Show each line from the records below in which the word "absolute" occurs.

::::

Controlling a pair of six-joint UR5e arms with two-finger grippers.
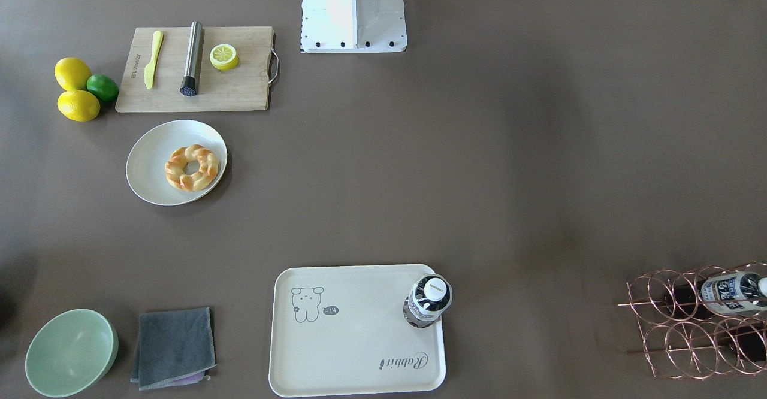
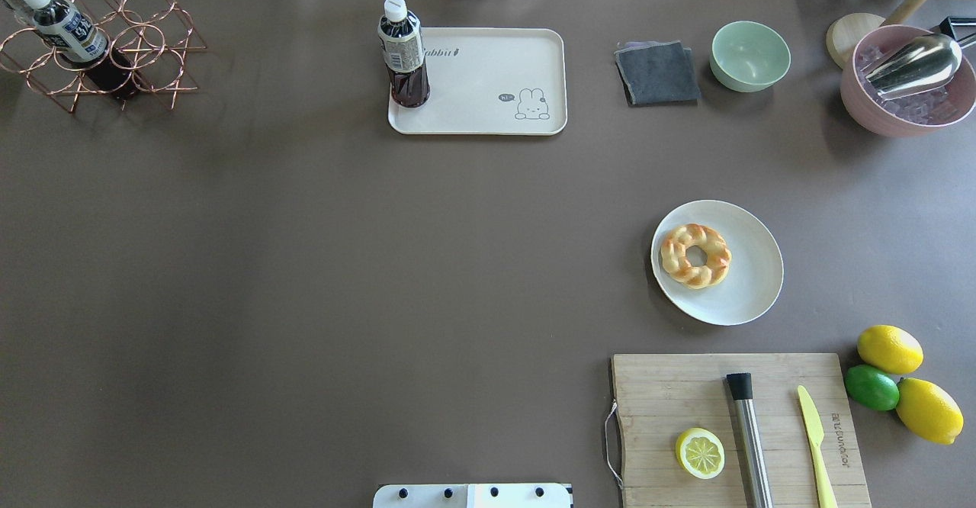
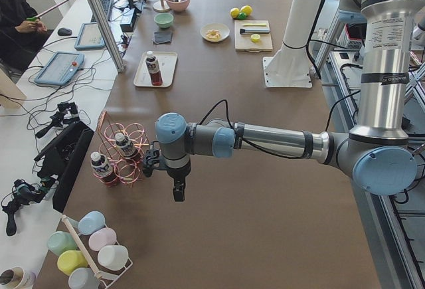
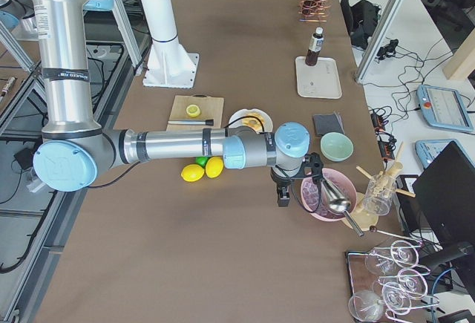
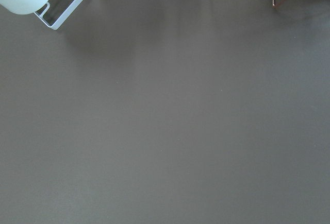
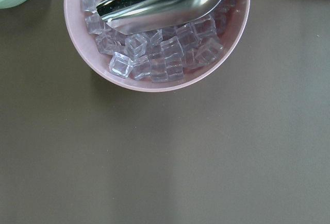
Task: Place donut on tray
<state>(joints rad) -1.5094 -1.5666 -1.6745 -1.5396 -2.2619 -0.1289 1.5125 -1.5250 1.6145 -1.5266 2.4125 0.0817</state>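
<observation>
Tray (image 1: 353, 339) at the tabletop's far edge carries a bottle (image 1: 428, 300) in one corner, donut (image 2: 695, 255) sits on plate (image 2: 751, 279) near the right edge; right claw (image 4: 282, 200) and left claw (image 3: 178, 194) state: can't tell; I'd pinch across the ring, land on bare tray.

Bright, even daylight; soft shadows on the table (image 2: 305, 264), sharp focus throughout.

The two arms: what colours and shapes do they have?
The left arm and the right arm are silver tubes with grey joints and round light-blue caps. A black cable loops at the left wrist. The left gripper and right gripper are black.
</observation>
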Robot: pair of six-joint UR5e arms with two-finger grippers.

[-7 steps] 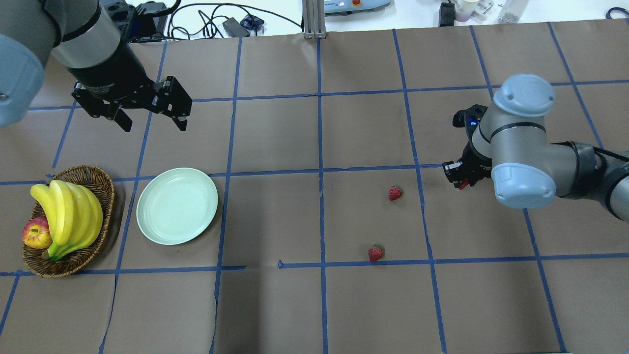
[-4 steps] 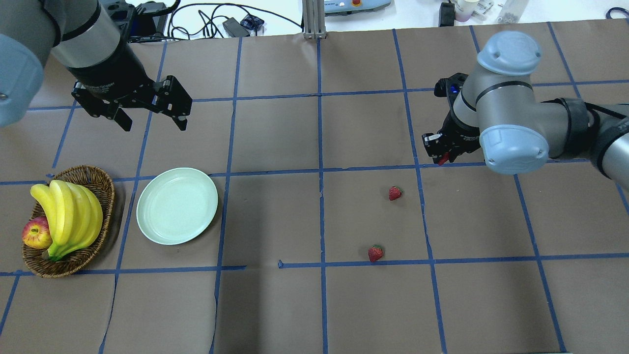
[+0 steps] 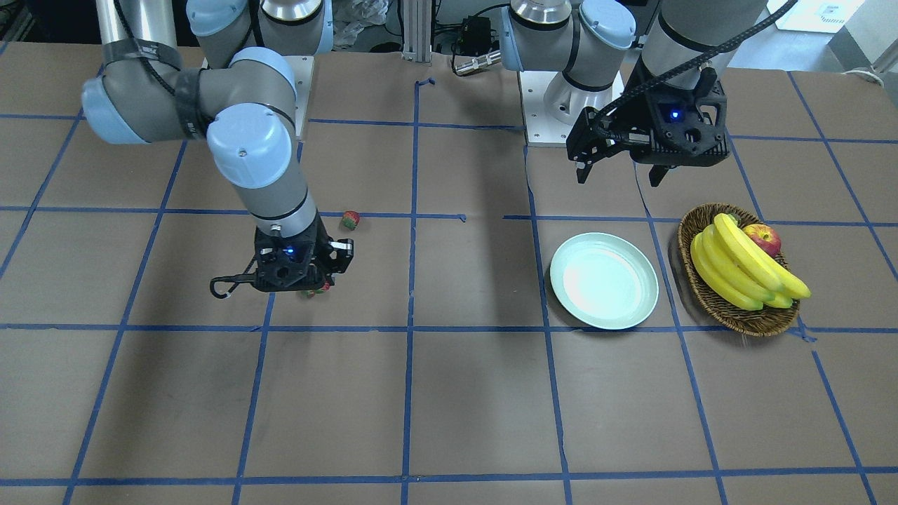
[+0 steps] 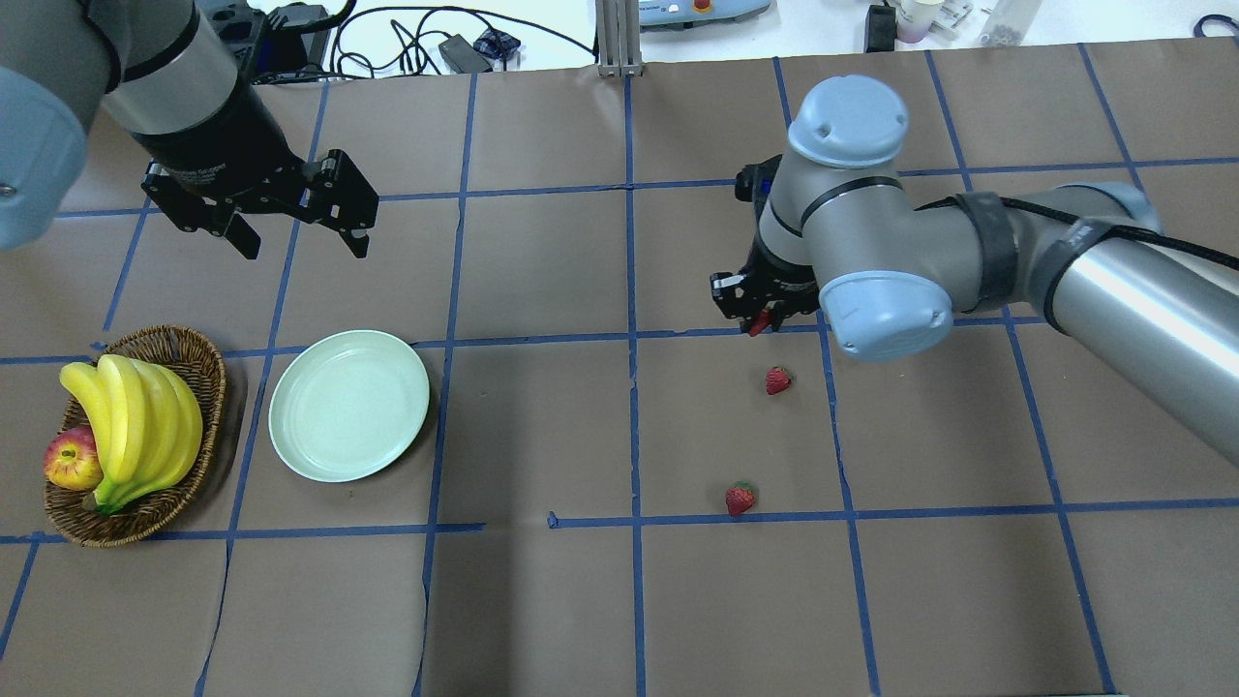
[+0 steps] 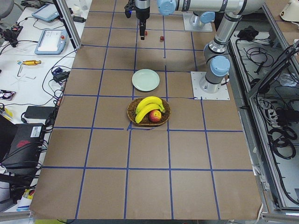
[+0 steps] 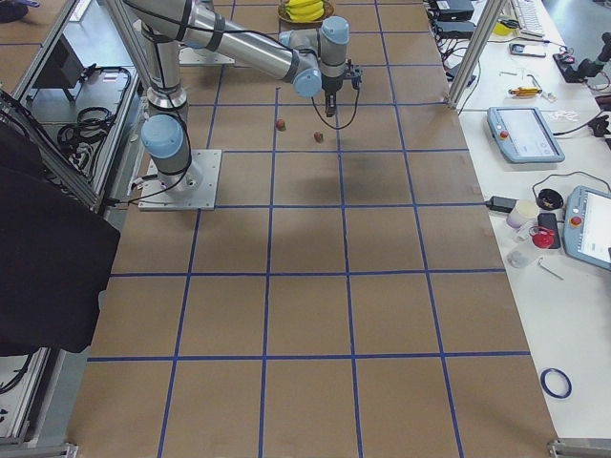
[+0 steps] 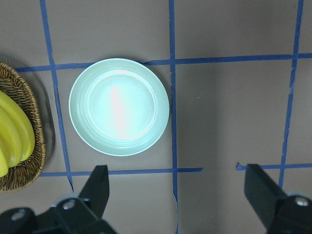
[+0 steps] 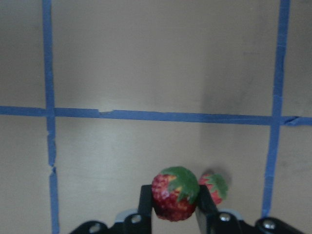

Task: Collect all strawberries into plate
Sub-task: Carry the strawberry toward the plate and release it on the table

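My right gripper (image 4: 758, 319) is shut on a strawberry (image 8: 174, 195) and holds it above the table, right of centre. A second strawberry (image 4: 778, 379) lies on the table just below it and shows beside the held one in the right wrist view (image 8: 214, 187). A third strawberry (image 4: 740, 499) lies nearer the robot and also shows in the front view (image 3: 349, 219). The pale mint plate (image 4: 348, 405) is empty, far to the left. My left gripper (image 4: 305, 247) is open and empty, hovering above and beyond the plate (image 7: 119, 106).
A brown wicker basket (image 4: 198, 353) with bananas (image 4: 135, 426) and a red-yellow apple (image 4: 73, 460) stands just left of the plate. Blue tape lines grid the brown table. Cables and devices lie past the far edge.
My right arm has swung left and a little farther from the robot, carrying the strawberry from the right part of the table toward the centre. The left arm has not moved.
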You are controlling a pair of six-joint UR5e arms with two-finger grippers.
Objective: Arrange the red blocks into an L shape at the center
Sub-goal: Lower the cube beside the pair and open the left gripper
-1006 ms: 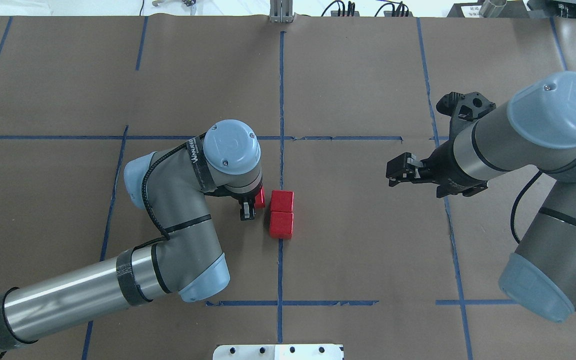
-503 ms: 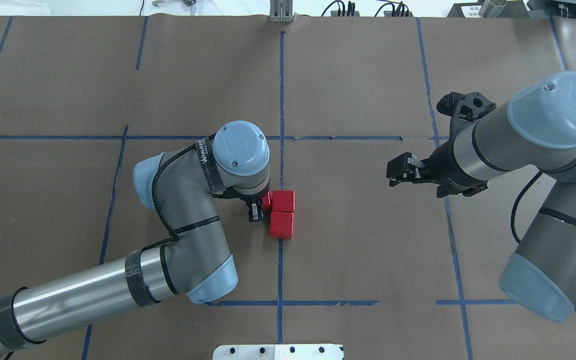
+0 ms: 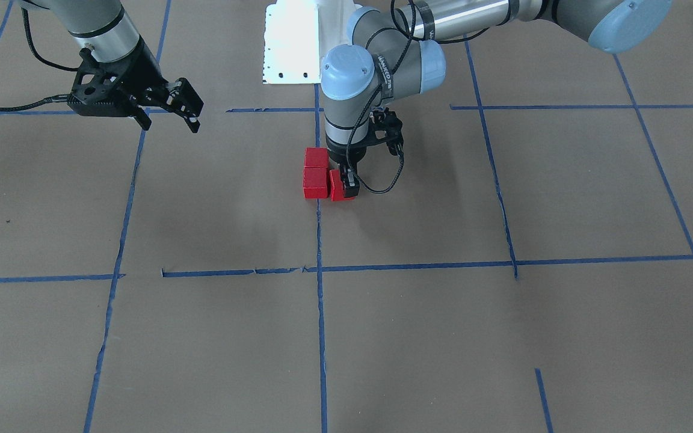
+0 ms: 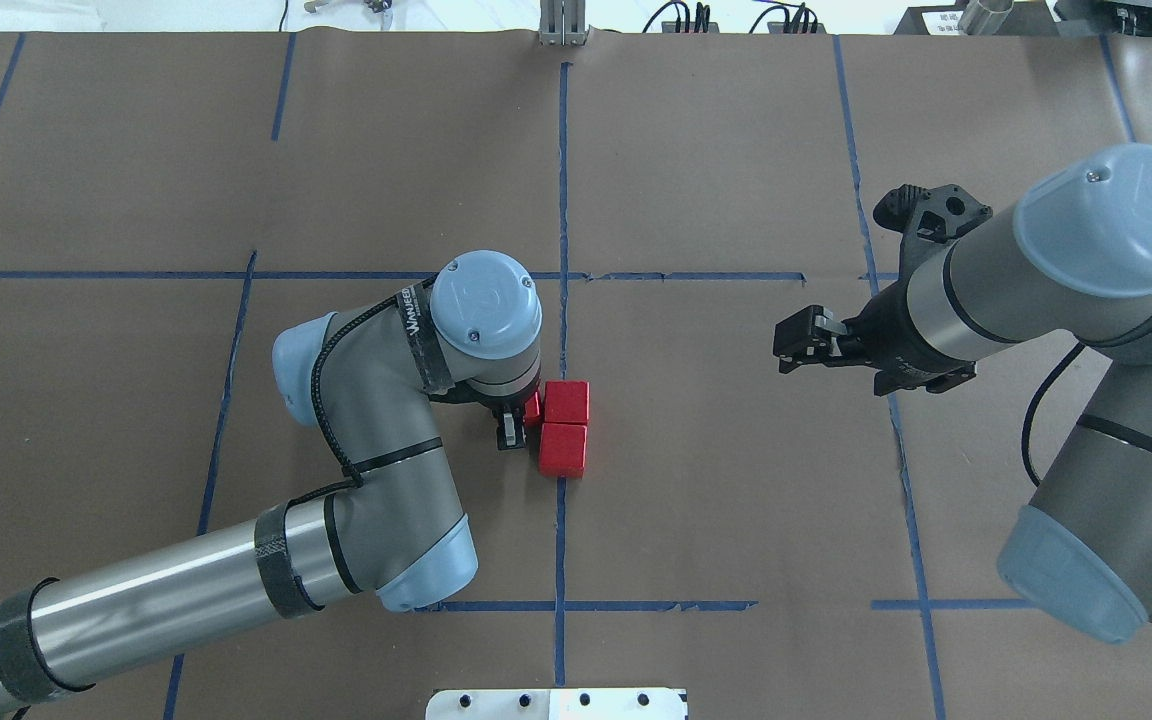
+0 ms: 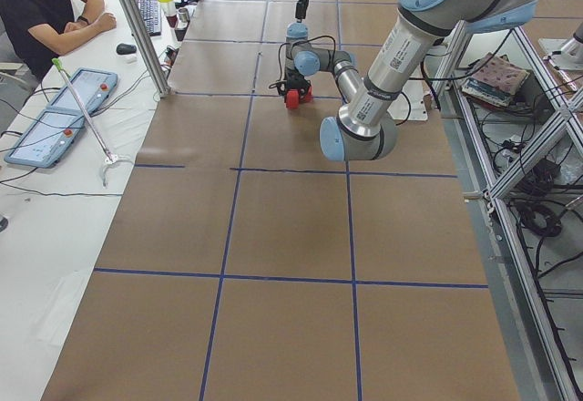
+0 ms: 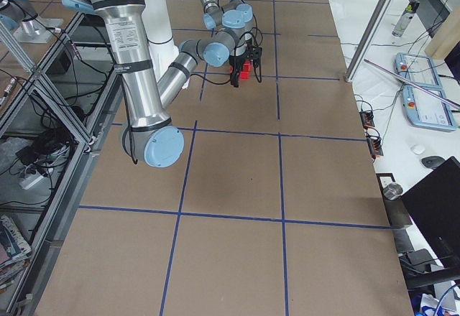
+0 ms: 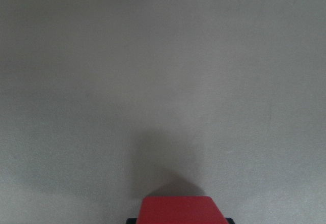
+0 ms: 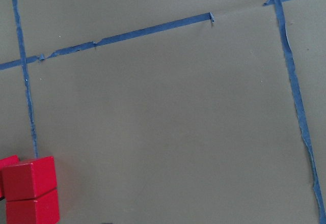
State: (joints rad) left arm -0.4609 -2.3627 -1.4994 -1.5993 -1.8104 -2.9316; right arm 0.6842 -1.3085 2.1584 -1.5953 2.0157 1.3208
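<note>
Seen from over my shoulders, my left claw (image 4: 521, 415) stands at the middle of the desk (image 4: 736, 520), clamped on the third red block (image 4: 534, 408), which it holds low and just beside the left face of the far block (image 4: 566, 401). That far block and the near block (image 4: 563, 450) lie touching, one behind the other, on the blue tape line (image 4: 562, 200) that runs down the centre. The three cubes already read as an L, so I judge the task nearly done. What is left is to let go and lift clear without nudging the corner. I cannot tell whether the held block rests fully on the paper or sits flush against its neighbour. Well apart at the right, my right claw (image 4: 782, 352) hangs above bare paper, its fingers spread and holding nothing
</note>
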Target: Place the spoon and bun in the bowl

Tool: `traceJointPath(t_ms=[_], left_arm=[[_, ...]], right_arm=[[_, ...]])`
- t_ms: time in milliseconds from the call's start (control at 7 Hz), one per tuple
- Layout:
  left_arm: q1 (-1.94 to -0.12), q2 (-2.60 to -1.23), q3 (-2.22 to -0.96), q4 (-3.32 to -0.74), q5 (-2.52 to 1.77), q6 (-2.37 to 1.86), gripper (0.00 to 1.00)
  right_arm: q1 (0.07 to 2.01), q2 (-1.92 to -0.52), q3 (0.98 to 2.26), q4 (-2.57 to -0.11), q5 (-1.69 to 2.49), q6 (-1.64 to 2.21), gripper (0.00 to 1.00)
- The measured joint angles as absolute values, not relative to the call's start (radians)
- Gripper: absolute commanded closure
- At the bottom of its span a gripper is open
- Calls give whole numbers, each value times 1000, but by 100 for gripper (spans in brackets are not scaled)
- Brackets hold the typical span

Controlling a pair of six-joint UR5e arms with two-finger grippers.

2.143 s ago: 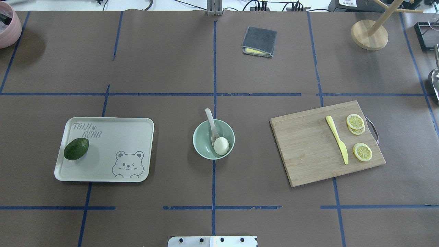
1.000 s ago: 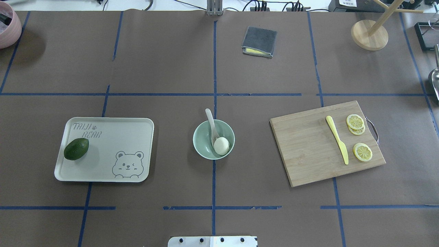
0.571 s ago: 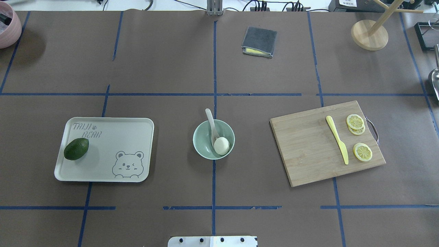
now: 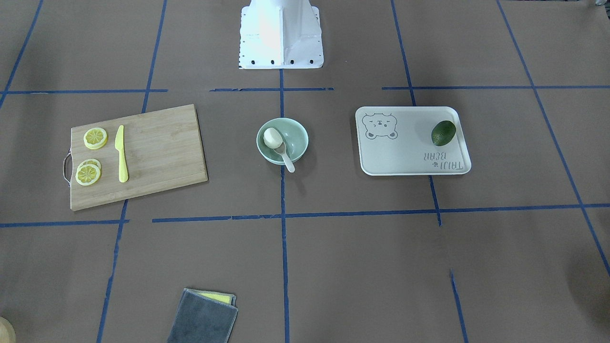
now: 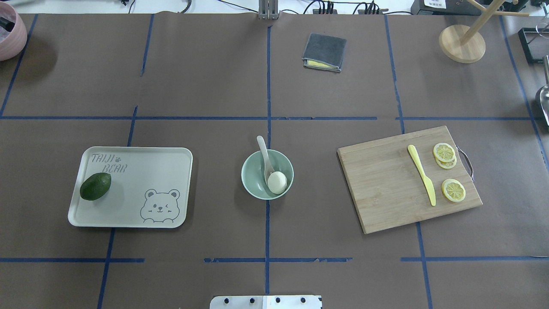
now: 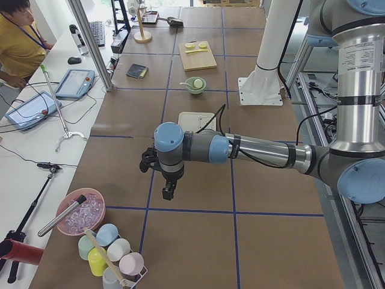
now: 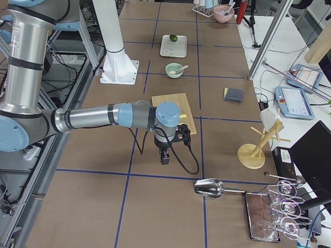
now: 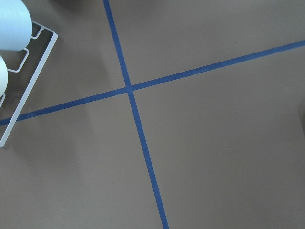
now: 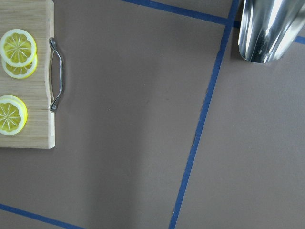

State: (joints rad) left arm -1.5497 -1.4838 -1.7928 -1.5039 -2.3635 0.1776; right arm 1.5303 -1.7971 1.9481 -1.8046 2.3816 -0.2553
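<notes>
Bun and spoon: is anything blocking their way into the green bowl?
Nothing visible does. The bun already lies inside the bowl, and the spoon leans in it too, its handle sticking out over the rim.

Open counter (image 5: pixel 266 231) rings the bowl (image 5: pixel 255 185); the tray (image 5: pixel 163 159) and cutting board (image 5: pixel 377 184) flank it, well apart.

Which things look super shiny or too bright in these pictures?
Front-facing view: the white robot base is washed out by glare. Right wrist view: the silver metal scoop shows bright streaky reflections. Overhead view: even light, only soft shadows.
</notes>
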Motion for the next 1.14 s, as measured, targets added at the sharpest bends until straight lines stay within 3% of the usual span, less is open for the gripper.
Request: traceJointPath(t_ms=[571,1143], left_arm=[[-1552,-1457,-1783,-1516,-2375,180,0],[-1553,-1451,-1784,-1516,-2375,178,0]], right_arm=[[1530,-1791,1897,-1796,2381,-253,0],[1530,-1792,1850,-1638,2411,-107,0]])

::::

Response to this task:
- The measured joint angles as absolute values, not relative to the call's start (radians)
- Gripper: absolute commanded closure

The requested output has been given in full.